→ **Task brief**
Your output must match the data word for word, with every line included.
*** Opening Dataset content ***
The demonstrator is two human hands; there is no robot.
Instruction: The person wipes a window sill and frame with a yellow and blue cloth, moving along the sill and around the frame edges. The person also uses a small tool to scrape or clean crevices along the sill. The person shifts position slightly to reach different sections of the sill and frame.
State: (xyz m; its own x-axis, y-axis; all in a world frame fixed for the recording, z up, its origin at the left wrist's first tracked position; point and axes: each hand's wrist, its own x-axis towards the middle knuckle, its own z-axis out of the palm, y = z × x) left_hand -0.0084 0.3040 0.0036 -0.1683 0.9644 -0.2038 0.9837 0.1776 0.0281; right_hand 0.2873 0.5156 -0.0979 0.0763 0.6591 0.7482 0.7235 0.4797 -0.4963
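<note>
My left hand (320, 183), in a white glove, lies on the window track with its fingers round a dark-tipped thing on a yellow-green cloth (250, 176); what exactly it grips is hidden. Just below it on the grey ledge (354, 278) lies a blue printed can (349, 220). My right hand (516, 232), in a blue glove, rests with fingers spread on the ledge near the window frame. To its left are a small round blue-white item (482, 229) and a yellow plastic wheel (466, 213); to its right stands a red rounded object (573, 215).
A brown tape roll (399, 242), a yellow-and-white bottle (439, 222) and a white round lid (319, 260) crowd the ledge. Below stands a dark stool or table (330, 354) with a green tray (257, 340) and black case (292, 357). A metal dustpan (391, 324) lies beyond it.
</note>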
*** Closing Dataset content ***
→ **Answer section**
The demonstrator is two human hands; there is no robot.
Instruction: The person wipes a window sill and frame with a yellow and blue cloth, moving along the sill and around the frame edges. The person also uses a small tool to scrape or clean crevices along the sill. The person shifts position slightly to reach different sections of the sill and frame.
State: (xyz m; its own x-axis, y-axis; all in a world frame fixed for the recording, z up, its origin at the left wrist's first tracked position; point and axes: each hand's wrist, its own x-axis towards the middle knuckle, its own z-axis out of the palm, y = z × x) left_hand -0.0084 0.3040 0.0036 -0.1683 0.9644 -0.2038 0.9837 0.1776 0.0281; right_hand 0.2873 0.5156 -0.0979 0.0763 0.6591 0.7482 0.7235 0.4797 -0.4963
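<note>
My left hand (320, 183), in a white glove, lies on the window track with its fingers round a dark-tipped thing on a yellow-green cloth (250, 176); what exactly it grips is hidden. Just below it on the grey ledge (354, 278) lies a blue printed can (349, 220). My right hand (516, 232), in a blue glove, rests with fingers spread on the ledge near the window frame. To its left are a small round blue-white item (482, 229) and a yellow plastic wheel (466, 213); to its right stands a red rounded object (573, 215).
A brown tape roll (399, 242), a yellow-and-white bottle (439, 222) and a white round lid (319, 260) crowd the ledge. Below stands a dark stool or table (330, 354) with a green tray (257, 340) and black case (292, 357). A metal dustpan (391, 324) lies beyond it.
</note>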

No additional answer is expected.